En consulta se puede hacer muy poco. Se avanzaría un poco si comenzaran a deconstruir esos sesgos de género que arrastran a consulta sin ser conscientes. Pero hay que empezar a hacer intervenciones a otros niveles. Es necesario que las mujeres reflexionemos sobre el origen de estos malestares con un enfoque comunitario. Pero no me refiero a trabajar la resiliencia. Desde el feminismo hay que colaborar en redes que promuevan el empoderamiento y saber que los malestares tienen que ver con factores sociales y de género. Necesitamos grupos de apoyo entre mujeres con una proyección más política. Porque si lo único que destacamos es esa vertiente de la necesidad de ayudarnos mutuamente, pero sin romper la mirada individualista, mal vamos. Las redes comunitarias tienen que romper esa mirada psicologizante y poner el foco en el origen político: esa es la base del empoderamiento real. Actualmente estamos usando la palabra empoderamiento de forma peligrosa, se está descafeinando su sentido real. No se trata de juntarnos a ver cómo estamos y sentirnos mejor por estar en grupo, no es suficiente con eso.
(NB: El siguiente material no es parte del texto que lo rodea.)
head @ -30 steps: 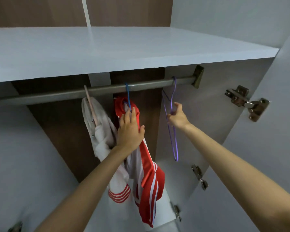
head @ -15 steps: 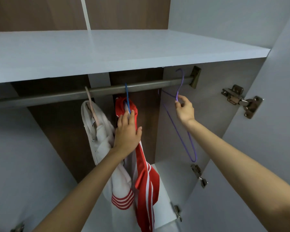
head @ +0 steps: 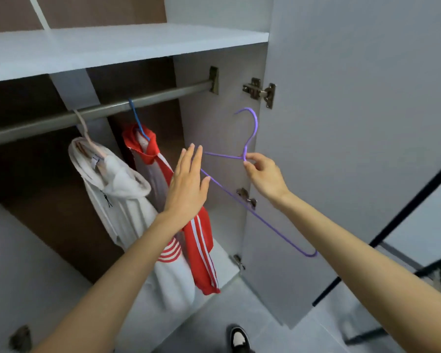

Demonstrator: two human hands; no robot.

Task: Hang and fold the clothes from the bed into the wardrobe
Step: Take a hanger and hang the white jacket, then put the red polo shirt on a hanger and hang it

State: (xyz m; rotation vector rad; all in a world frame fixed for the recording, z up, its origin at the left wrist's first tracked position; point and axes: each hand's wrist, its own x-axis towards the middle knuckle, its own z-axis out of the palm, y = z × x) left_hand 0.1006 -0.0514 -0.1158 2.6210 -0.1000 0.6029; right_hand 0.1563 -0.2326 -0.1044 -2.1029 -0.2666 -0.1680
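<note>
**A:** The wardrobe (head: 209,149) stands open: grey walls, a shelf (head: 112,47) over the rail (head: 107,109), and the door (head: 341,149) swung out to the right.

**B:** And the purple hanger (head: 224,155)? A second ago it hung on that rail.

**A:** It's off now. The right hand (head: 262,174) pinches it at the neck and holds it tilted out in front of the door, with nothing on it. The left hand (head: 186,187) has let go of the red jacket (head: 199,240) and hovers flat, fingers straight, beside the hanger's near arm. I can't tell if it touches.

**B:** So two pieces are done?

**A:** The red jacket and the white hoodie (head: 122,194) hang side by side, touching. I'd judge the free hanger is meant for the next garment. The bed isn't in view.

**B:** Is there room to move?

**A:** The rail is bare to the right of the blue hanger (head: 136,118). The door edge and its hinges (head: 260,91) sit close to the hanger's hook, so that's the snag to watch.
</note>
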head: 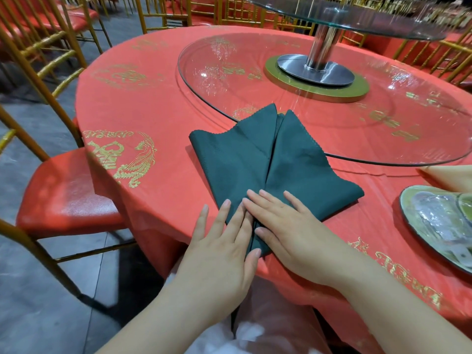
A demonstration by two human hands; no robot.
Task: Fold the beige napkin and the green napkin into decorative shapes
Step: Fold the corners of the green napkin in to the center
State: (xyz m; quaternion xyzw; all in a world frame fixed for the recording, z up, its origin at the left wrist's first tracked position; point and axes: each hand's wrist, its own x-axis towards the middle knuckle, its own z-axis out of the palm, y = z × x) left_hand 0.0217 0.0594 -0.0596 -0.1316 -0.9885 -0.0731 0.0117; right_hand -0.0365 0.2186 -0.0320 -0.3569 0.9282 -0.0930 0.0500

A nivel estructural, toda política que tenga efecto en la reducción de las desigualdades de género entre mujeres, también tiene efecto en nuestra salud mental.

¿Necesitamos otras formas de abordar el sufrimiento en nuestras vidas?

En la medida en que logremos trabajar de manera colectiva el sufrimiento que vivimos de manera individual, habremos dado un paso de gigante. Que logremos complejizar en el diagnóstico el origen del malestar y logremos des-individualizarlo para politizarlo. La vivencia en común del malestar de las mujeres ayudaría a muchas a entender que lo que le pasa a una es el reflejo de muchas cuestiones que también le pasan al resto. Y a partir de ahí romper esa mirada introspectiva para entender que tiene un origen social.